Jimmie smiled at her. “You sound like my father. He wants to administer fate, too. He can tell you, to an inch and a penny, what is fair and what is unfair in the way life treats him. The dope! If you happen to drink a glass of water that you suspect isn’t very pure but that you figure won’t hurt you, and there was a cholera germ in the water and you die, that’s a hell of a price to pay for drinking a glass of bad water. But the ‘unfair’ scale of the disaster doesn’t make you live a day longer.”

Audrey drove off the road and under some pine trees. She stopped at a place where the trees opened on a bend in the river. At the bend, ice was breaking up and floating away on a fast-running central current. Across the river was a farm with a big, white barn and a lot of small, white outbuildings. Guernsey cows moved slowly against the browns of a hillside. A light wind came from the farm, smelling sweetly of it.

Audrey turned off the motor with a gloved hand, swung in her seat, drew up one foot, stabbed the lighter into the dashboard, fumbled in her yellow handbag for a cigarette, and reached for the lighter just as it popped out.

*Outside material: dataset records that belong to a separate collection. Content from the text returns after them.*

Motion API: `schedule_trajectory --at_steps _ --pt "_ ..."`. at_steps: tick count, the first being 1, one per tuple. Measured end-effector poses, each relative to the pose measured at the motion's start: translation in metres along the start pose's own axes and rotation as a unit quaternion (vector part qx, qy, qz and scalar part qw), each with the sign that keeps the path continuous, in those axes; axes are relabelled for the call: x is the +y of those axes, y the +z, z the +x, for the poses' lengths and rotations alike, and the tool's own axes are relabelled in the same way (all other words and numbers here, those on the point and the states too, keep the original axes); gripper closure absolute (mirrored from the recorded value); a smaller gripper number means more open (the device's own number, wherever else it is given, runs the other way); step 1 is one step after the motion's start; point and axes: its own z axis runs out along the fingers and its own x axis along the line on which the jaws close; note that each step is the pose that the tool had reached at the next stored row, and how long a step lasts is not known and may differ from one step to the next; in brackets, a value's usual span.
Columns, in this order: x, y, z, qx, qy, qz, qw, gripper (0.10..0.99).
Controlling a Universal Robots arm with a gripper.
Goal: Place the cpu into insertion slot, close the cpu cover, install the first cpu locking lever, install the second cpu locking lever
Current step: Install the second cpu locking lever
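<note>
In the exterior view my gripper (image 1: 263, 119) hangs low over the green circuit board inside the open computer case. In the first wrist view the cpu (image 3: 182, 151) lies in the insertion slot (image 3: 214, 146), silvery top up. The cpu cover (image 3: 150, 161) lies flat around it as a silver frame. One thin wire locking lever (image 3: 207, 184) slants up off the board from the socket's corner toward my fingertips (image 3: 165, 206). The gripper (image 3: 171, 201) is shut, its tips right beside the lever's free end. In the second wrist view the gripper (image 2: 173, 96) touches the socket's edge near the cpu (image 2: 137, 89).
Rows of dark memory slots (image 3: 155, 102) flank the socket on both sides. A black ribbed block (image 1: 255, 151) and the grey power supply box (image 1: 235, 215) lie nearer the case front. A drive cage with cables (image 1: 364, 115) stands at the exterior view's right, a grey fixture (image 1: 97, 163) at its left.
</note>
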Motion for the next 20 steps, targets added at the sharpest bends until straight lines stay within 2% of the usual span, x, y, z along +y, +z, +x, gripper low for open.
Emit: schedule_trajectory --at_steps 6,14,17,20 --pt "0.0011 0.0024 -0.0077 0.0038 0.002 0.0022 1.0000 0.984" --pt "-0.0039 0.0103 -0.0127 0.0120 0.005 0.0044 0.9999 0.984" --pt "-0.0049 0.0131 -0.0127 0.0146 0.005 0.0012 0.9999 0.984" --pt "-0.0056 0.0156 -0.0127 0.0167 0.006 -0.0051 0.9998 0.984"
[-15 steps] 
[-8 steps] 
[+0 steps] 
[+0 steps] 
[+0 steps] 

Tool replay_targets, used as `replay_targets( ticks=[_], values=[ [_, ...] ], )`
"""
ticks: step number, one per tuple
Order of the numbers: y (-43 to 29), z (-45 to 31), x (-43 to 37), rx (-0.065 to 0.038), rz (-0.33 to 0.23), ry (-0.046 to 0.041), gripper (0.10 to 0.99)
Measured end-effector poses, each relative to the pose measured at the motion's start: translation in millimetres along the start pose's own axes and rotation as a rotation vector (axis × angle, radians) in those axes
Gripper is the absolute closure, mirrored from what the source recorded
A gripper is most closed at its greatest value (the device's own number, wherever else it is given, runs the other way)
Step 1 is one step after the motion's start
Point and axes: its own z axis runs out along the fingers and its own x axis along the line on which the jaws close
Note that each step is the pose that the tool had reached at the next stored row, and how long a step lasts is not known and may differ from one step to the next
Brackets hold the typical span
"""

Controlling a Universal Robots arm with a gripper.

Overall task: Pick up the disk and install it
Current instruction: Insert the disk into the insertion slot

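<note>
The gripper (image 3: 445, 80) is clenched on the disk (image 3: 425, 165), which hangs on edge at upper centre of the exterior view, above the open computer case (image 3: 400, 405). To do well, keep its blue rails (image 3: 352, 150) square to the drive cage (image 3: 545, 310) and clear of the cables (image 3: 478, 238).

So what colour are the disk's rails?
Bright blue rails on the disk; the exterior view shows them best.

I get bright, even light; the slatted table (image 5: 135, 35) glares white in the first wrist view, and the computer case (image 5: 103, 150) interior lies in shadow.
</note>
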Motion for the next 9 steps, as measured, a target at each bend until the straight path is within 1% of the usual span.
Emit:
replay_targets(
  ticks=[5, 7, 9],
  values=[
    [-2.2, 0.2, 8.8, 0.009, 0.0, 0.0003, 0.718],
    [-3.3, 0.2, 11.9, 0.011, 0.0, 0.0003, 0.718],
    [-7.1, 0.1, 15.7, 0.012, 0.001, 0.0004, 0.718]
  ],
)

“I fell in love with you,” she said suddenly, startlingly.

“Nobody can fall in love in a night.”

Audrey laughed. “Can’t they? I’d like to know what you call what’s going on inside me! I didn’t sleep all night! I shook! I have a feeling like being on fire! I’ve done ages of, not thinking, but knowing about you since last night. Since you were so decent about—Ellen. I know all about you, everything—what you’d say if you were really making love to me—how you’d act if you drank too much—how you’ll look when you’re an old man—what you dream about when you sleep—what you want and what you hate, and what you believe in your heart! I know all that, and I know I will never get over this! Never, never, never.”

Jimmie was aghast. He wanted not to look at her—but he looked. She made no pretense of being composed. She was, indeed, shaking. She still resembled Ellen a great deal; but Ellen had been tranquil and self-possessed. Ellen would never have made such a statement. Not even in years of intimacy. Audrey was like a wild Ellen, an Ellen mixed with violent forces, a berserker, pagan Ellen. A cannibal Ellen, he decided.